On top of this, the government also announced:
- Cash grants of up to £3,000 per month for business which are closed.
- £1.1. billion for Local Authorities for one-off payments to enable them to support businesses.
- Plans to extend government-funded loan schemes and the Future Fund to the end of January.
- An extension to the mortgage payment holiday for homeowners.
- Up to £500 million of funding for councils to support the local health response.
- An increase in funding for devolved administrations from £14 billion to £16 billion.

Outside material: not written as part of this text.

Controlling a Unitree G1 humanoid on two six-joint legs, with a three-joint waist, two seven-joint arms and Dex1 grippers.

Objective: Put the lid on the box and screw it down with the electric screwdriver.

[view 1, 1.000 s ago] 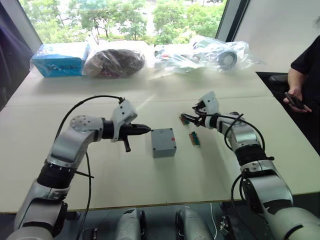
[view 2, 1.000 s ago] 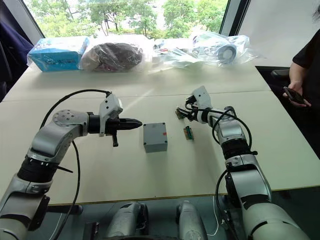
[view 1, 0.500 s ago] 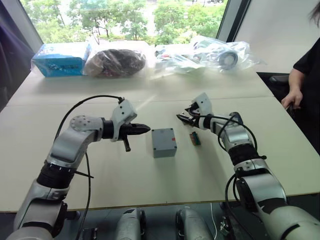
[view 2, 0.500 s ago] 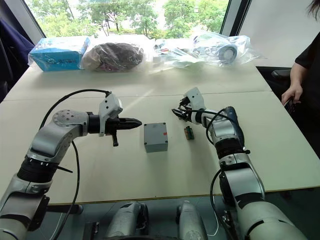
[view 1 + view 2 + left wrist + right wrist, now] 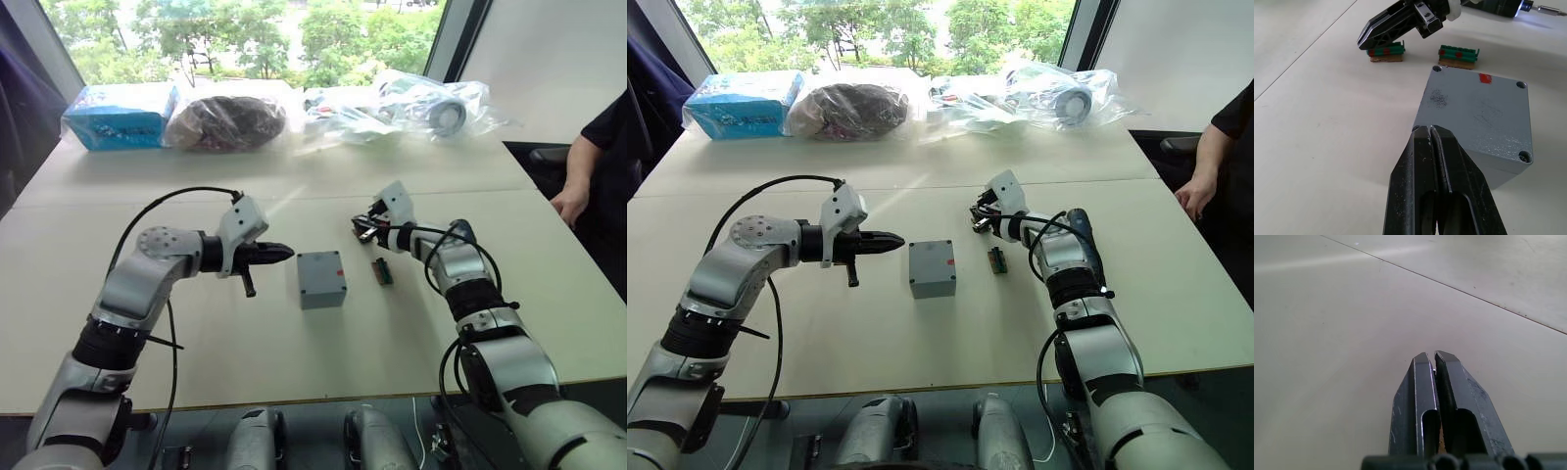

CONSTRUCTION AND MANUFACTURING CAN STAY OPEN THROUGH NEW LOCKDOWN
1 November: On Saturday 31st October, the Prime Minister announced a four-week lockdown in England from 00.01 on Thursday 5th November until 00.01 on Wednesday 2nd December which will require people to stay at home and only leave for specific purposes such as exercise, education or medical reasons. However, in his statement the Prime Minister made clear that:
“Workplaces should stay open where people can’t work from home – for example in the construction or manufacturing sectors”
Tradespeople will also be able to continue to work in people’s home as long as neither they nor the householder have symptoms of Covid-19.
Hotels can remain open to provide accommodation for workers.
Construction firms are being encouraged to review their Covid-safe policies and encourage their workforce to ensure they are maintaining social distancing.
NFRC’s Guidance Note 14 continues to remains the primary Guidance Note for safe working during the Coronavirus pandemic
NFRC’s Safe Working Checklist should be used when working in people’s homes.
Welsh government announce ‘Firebreak’ lockdown
20 October: The Welsh First Minister, Mark Drakeford, has announced a two-week national lockdown in Wales from 6pm on Friday 23rd October until Monday 9th November. The guidance states that:
- People must stay at home, except for limited purposes such as for exercise.
- People must work from home wherever possible.
- People must not visit other households or meet other people they do not live with either indoors and outdoors.
- No gatherings will be allowed outdoors, such as Halloween or fireworks/Bonfire night or other organised activities.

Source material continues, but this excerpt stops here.